Midterms and Markets

Summary

  • The longest night belonged to the pollsters and pundits, whose predictions for a “red wave” did not come to fruition. Markets, too, are now reckoning with an unanticipated outcome–uncertainty–which contributed to the day-after equity market selloff.
  • Looking at historical relationships between elections and market outcomes is flawed, as outcomes are often specific to each period. Generalization is thus difficult.
  • Markets generally like the prospect of divided government because gridlock prevents extreme policies. However, investors may find that legislative gridlock will reduce policy flexibility when they may need it, specifically if the Federal Reserve (Fed) is the only one tasked with bringing the economy out of recession a year or so from now.
  • Gridlock could also bring back the specter of using the debt ceiling as a political tool. It has happened twice before, and it could happen again.
  • At the sector level, divided government will ease regulatory, tax and other policy threats to the energy and pharmaceutical sectors. It may also take some wind out of the sails of renewables or infrastructure, though existing legislation that underpins those sectors is unlikely to be unwound.

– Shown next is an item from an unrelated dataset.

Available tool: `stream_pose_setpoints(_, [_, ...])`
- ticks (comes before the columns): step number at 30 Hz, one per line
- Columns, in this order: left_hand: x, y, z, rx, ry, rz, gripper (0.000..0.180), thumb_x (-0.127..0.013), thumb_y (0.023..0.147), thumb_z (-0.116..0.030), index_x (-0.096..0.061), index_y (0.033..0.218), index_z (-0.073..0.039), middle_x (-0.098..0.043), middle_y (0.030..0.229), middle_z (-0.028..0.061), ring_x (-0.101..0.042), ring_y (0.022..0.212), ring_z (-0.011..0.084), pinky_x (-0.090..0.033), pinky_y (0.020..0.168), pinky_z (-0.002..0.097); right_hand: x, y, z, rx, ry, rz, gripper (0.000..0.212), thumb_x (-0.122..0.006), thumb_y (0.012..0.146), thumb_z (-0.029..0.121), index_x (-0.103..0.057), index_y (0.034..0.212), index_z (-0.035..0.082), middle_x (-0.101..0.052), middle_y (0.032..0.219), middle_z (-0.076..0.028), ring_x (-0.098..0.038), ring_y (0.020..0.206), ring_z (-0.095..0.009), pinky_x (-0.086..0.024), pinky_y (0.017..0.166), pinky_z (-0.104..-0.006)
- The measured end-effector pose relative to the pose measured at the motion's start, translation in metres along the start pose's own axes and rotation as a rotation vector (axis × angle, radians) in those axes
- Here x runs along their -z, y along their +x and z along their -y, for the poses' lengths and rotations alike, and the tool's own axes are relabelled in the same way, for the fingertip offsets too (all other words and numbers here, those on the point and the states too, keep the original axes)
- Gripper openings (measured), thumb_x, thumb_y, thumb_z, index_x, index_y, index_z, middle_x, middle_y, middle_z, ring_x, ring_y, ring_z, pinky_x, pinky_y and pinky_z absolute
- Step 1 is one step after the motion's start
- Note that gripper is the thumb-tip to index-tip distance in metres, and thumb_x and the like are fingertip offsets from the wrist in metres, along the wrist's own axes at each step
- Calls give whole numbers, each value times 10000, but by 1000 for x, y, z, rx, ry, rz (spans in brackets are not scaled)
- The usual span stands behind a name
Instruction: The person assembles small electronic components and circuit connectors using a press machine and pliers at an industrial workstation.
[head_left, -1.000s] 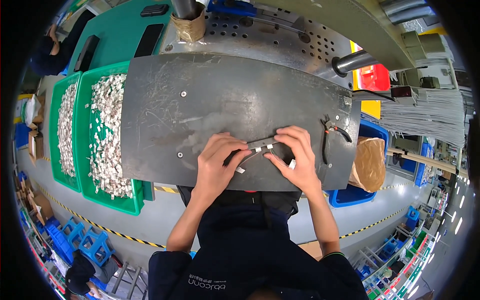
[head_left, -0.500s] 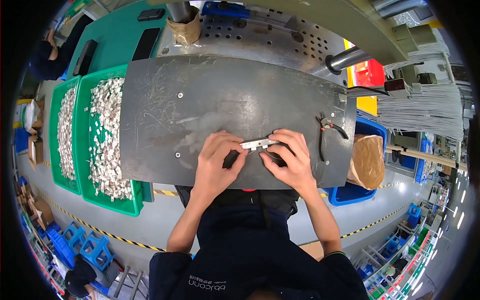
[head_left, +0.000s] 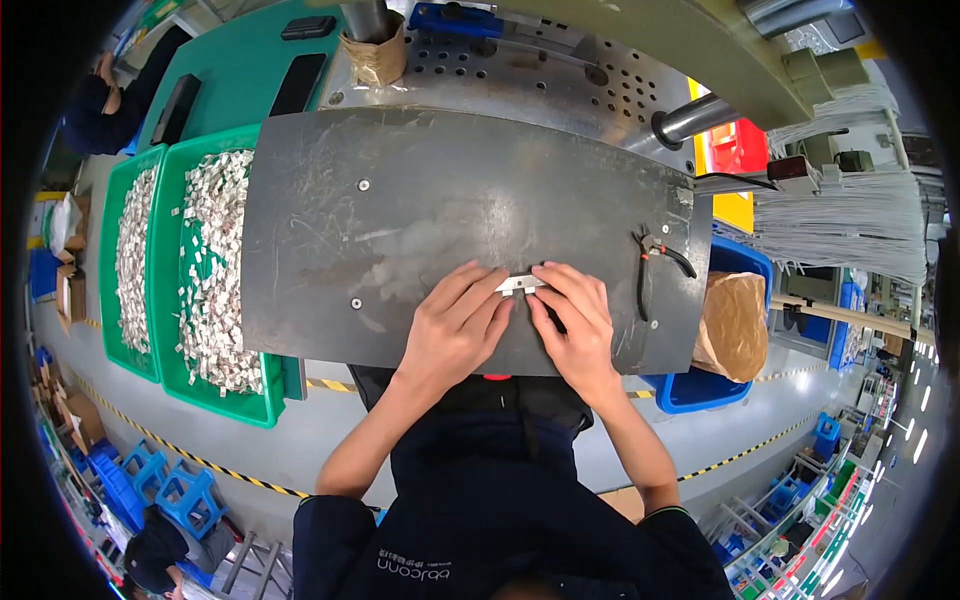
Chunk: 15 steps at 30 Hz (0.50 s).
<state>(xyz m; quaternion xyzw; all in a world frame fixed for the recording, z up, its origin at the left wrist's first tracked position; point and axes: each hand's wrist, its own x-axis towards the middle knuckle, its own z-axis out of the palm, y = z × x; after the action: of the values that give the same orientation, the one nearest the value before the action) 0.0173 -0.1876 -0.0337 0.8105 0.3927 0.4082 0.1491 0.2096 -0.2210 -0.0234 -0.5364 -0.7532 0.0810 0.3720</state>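
Narrow silvery metal strip (head_left: pixel 519 284) spans the gap between two hands: from my remote view, the left hand (head_left: pixel 455 325) and right hand (head_left: pixel 577 325) each pinch an end, and uneven pressure could let it slip. Right of the strip, on the scratched dark-grey metal counter (head_left: pixel 440 170), black-and-red-handled metal pliers (head_left: pixel 652 246) could snag a straying wrist.

Illumination is bright and even; white light strips (head_left: pixel 917 450) show at the right rim. The dark metal plate (head_left: pixel 430 180) carries soft, diffuse glare. Fisheye distortion bends straight edges outward; corners are black. Peripheral detail is soft.
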Motion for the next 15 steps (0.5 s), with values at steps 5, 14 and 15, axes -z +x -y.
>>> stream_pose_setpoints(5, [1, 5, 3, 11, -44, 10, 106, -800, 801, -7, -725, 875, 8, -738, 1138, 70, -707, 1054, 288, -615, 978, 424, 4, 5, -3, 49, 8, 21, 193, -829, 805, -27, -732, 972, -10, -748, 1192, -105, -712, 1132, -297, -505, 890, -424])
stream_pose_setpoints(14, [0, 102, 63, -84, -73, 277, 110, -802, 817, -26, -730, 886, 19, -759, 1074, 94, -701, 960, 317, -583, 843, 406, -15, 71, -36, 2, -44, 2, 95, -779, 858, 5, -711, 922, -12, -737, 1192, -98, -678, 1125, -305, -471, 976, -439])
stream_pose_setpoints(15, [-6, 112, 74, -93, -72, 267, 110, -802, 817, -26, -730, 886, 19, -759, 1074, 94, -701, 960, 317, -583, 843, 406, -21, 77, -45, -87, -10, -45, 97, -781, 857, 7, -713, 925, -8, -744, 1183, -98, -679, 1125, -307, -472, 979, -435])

The midterm elections matter this time

Political strategists, pundits and your barstool mates probably agree on one thing—the 2022 midterm elections were the most consequential in living memory. The 2022 polls confronted voters with “the future of democracy,” abortion access, generational highs in inflation, falling real incomes, rising crime rates, an epidemic of mass shootings, and degrees of lying and misinformation unparalleled in postwar US history. All of that took place in the echo chambers of social media and what passes for “news” on cable television that amplified partisanship and quashed reasoned discussion in ways never before seen in US history. Given all of this, one of the biggest surprises is a small shift in the House of Representatives’ majority for the Republicans, rather than a clear mandate from the voters.